Review cases studies of power transformer failures.

Thursday, May 26, 2016

Dornenburg's Method

The Dornenburg ratio method makes use of the ratios of the concentration of the key gases hydrogen, methane, ethane, ethylene and acetylene. The following ratios are used CH4/H2, C2H2/CH4, C2H4/C2H6 and C2H2/C2H4.
For this method to be a viable diagnostic tool a few criteria have to be met. This in itself is the negative aspect of this diagnosis method as there are more frequent than not “no diagnosis” obtained.

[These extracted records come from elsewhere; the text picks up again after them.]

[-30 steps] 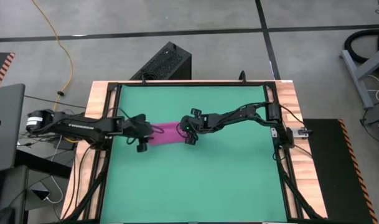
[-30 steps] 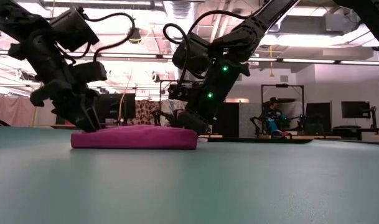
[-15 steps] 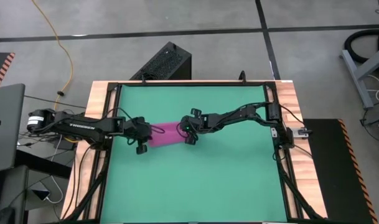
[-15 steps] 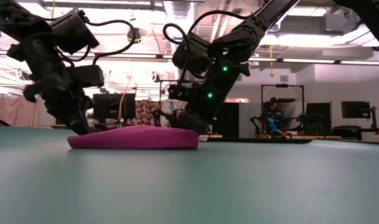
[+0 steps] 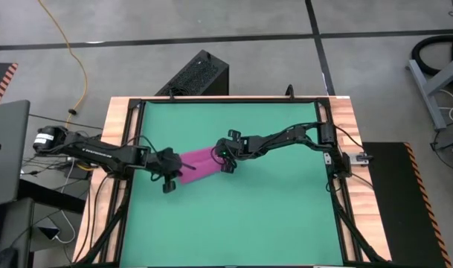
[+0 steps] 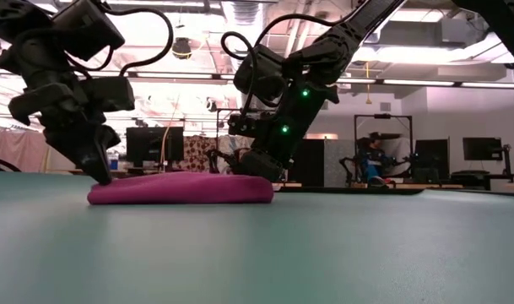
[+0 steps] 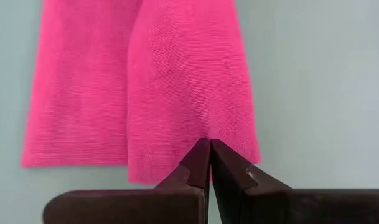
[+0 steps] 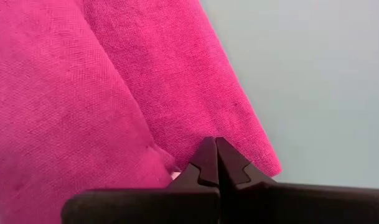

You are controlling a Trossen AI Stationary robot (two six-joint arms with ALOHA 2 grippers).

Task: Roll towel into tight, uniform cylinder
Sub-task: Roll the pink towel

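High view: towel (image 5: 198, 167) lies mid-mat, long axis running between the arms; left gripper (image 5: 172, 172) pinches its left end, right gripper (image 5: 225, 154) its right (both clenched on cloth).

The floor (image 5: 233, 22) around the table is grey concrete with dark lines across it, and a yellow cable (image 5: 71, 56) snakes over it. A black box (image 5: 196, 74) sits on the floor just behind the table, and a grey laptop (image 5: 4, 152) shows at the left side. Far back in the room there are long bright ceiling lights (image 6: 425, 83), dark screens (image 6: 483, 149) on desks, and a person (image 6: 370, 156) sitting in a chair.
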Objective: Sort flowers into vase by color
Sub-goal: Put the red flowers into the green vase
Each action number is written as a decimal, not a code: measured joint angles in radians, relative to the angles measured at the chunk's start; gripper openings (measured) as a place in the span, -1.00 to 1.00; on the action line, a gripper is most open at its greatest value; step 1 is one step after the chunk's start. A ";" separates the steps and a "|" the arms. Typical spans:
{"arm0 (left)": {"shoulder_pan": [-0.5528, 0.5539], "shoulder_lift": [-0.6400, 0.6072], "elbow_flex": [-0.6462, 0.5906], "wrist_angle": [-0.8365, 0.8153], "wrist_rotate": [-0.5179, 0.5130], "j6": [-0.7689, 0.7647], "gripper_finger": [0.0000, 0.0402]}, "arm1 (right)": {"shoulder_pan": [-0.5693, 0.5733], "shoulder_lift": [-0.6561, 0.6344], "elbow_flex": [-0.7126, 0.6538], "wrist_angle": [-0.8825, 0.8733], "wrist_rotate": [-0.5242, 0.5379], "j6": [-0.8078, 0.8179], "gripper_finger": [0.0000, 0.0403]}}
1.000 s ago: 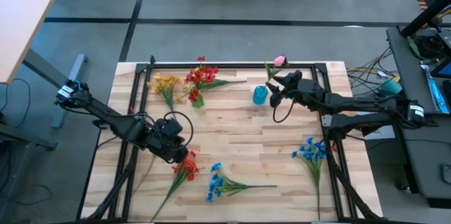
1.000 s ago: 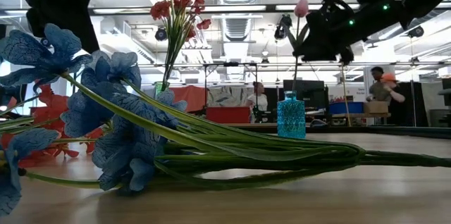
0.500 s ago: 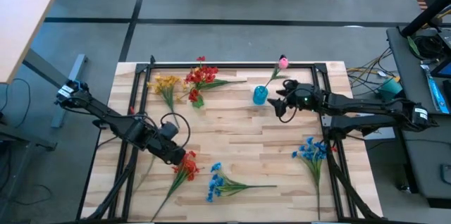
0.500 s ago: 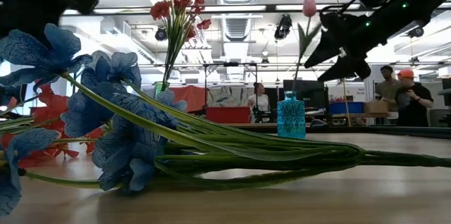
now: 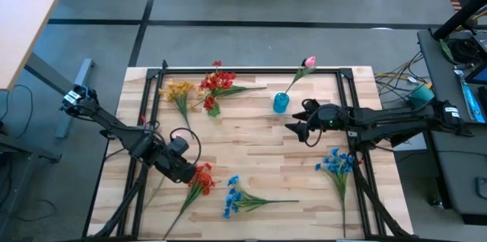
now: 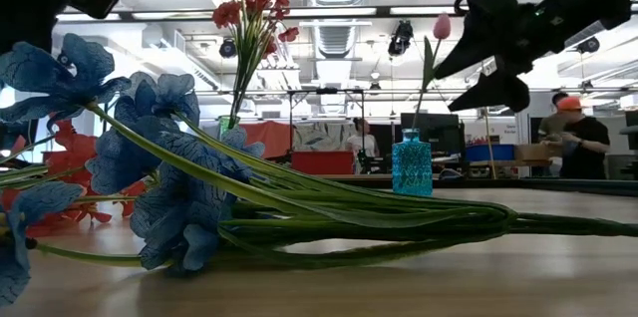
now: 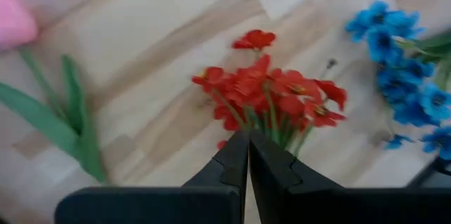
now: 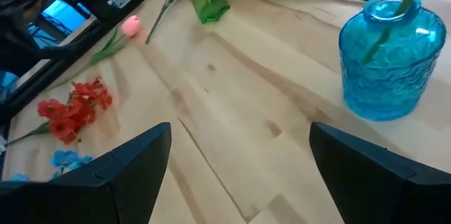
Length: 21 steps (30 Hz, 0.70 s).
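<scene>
While hovering over the red spray (image 5: 202, 179) lying near the bench's (image 5: 251, 147) front: left tool (image 5: 190, 172) pinched tight, empty; right tool (image 5: 295, 129) wide, empty. Light, floppy; best gripped mid-stem.

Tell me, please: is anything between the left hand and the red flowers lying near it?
Nothing visible. The left hand is shut, right at the stems of the red flowers, with no other thing between them; the blue flowers lie off to one side.
</scene>
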 joint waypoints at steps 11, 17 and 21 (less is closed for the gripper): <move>-0.083 0.058 0.000 0.117 -0.011 -0.007 -1.00 | 0.161 0.002 0.000 -0.010 -0.062 0.143 0.63; -0.123 0.101 0.011 0.143 -0.011 -0.049 -1.00 | 0.301 0.044 0.001 0.004 -0.056 0.243 0.63; -0.145 0.136 0.051 0.143 -0.010 -0.060 -1.00 | 0.387 0.119 0.044 -0.002 -0.053 0.268 0.63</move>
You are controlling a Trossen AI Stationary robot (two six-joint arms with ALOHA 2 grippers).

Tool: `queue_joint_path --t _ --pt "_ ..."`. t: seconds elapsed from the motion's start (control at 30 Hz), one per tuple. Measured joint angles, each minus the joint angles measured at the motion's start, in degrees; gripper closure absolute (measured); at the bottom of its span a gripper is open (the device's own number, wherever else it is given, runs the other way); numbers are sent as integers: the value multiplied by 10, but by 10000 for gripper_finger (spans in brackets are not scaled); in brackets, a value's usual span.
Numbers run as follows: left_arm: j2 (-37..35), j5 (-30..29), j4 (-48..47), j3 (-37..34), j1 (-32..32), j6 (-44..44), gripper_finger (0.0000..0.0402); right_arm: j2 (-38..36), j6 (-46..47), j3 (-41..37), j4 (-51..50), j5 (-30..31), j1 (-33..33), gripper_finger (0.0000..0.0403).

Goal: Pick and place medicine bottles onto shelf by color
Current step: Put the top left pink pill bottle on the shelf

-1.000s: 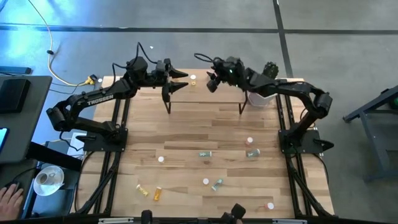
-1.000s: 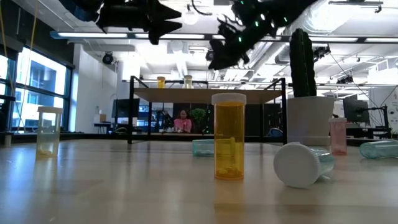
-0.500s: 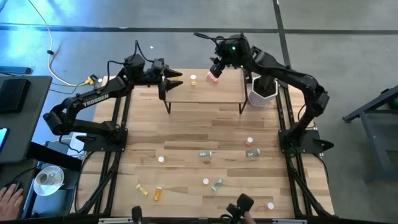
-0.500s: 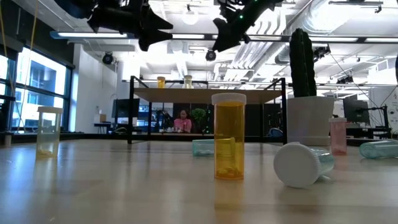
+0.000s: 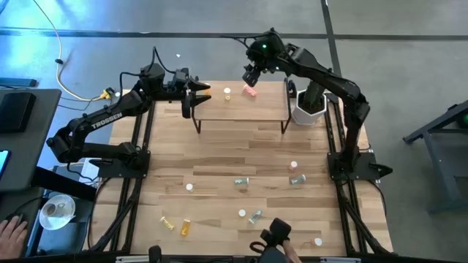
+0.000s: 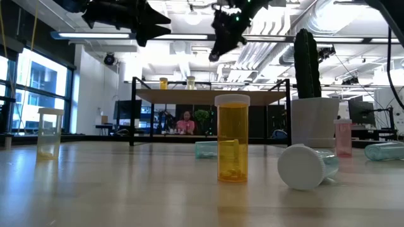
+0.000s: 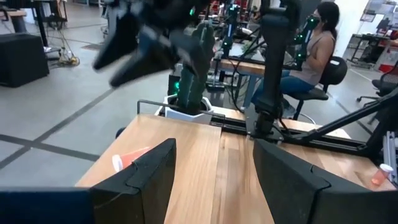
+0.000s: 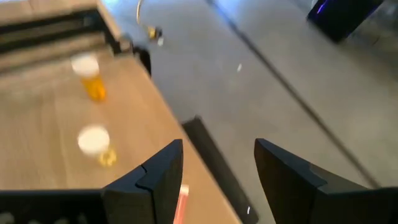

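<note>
Up at the far end of the table, the right gripper hangs above the back edge of the shelf, its two fingers spread with nothing between them. Just below it, a pink medicine bottle lies tipped on its side on the light-wood board, near the back rim; the right wrist view catches a strip of it between the open fingers. Two more bottles stand upright on the same board: an orange one and a yellow one, both white-capped, also seen from table height as the orange and the yellow atop the shelf.

The left gripper hovers at the shelf's left end, its fingers parted and empty.

The rest of the medicine bottles are scattered over the near half of the table. At table height an orange bottle stands upright in front, a green one lies on its side beside it, a yellow one stands far to the left, and a pink one stands by the white cactus pot. A person sits at a desk beyond the table.
</note>
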Motion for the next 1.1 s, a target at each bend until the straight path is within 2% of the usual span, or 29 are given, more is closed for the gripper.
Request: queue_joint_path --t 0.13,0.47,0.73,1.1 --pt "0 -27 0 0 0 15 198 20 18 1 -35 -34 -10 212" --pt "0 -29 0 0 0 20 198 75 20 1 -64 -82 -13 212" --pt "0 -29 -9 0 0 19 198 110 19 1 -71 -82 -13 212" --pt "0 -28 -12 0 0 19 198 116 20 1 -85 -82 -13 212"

The criteria are such that for the transformer to be considered to have a problem at least one of the key gas concentrations must exceed twice a predetermined limit with at least one of the remaining three key gases exceeding its predetermined limit. There is also a further validity check that at least one of the key gases in each of the four ratios must exceed the predetermined limit for the ratios to be significant. Only then can the combination be compared to the codes. Once this criteria is met the combination of the ratios into a code is established, where each four parameter code has a unique diagnosis that is able to identify
thermal faults, corona discharge and arcing [IEEE C57.104].



Use the following link to the "Analysis" section to get the Dornenburg diagnosis of the oil samples. Enter the oil sample under "Sample 5" to get the diagnosis.

Thursday, May 12, 2016

Dissolved Gas Analysis Methods

Power transformers play a key role in any power network and must be maintained and effectively monitored with continuous condition assessment to ensure reliability of the network. Numerous techniques have been developed over the years for the detection of transformer faults. 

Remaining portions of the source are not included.